INFORMATION PROVIDED.
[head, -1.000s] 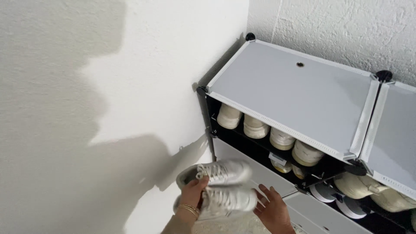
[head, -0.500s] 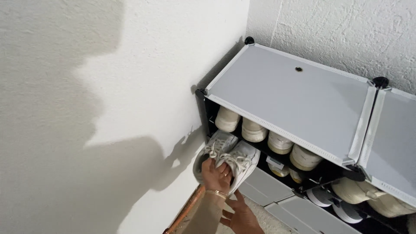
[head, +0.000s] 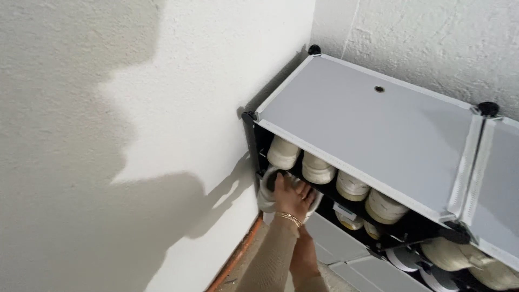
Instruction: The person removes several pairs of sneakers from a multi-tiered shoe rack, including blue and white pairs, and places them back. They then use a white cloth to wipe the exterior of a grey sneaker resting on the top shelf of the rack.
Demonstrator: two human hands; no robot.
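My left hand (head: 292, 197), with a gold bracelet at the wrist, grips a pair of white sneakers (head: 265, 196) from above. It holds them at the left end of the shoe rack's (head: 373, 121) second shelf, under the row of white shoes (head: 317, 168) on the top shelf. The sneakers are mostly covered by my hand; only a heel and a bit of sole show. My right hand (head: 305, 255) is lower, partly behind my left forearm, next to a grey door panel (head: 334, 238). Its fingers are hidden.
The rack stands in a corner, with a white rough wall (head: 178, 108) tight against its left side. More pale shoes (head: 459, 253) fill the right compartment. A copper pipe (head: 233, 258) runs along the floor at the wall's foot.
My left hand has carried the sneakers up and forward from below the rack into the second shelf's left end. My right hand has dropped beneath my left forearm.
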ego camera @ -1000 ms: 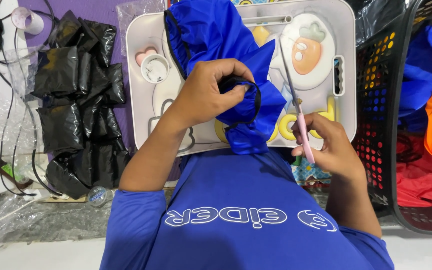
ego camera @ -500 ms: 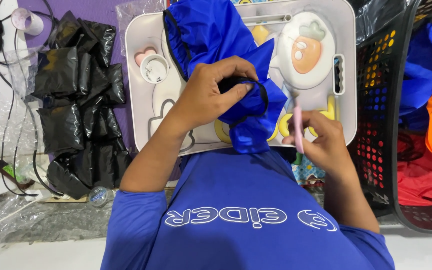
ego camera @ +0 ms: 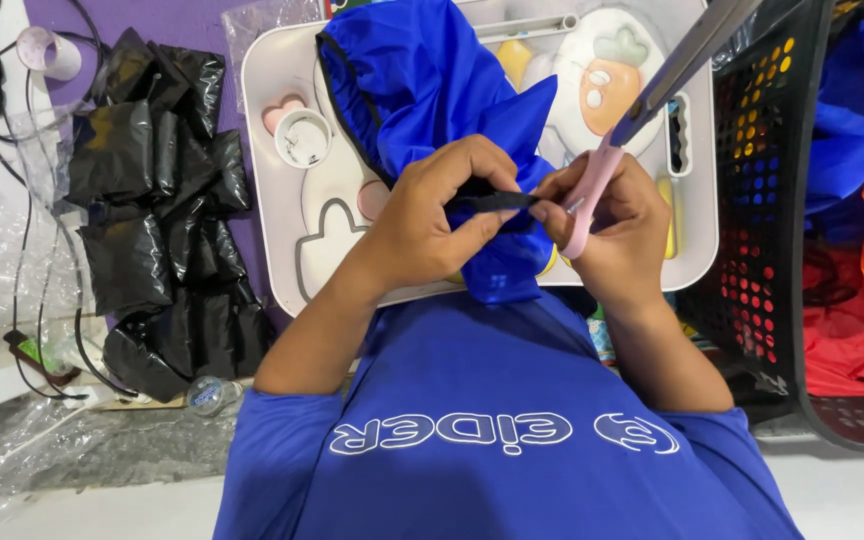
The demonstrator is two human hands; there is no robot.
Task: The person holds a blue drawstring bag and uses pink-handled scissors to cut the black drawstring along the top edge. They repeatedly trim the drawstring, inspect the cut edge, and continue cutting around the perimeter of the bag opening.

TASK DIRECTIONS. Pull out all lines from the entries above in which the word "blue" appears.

ANSWER TO THE PROBLEM.
Instruction: The person removes several pairs of sneakers from a multi-tiered shoe rack, including blue and white pairs, and places them back. They then use a white cloth to wipe the exterior of a grey sneaker resting on the top shelf of the rack.
Task: The person holds a blue drawstring bag and uses pink-handled scissors to cut the black drawstring along the top edge. They repeatedly trim the drawstring, inspect the cut edge, and continue cutting around the perimeter of the bag opening.

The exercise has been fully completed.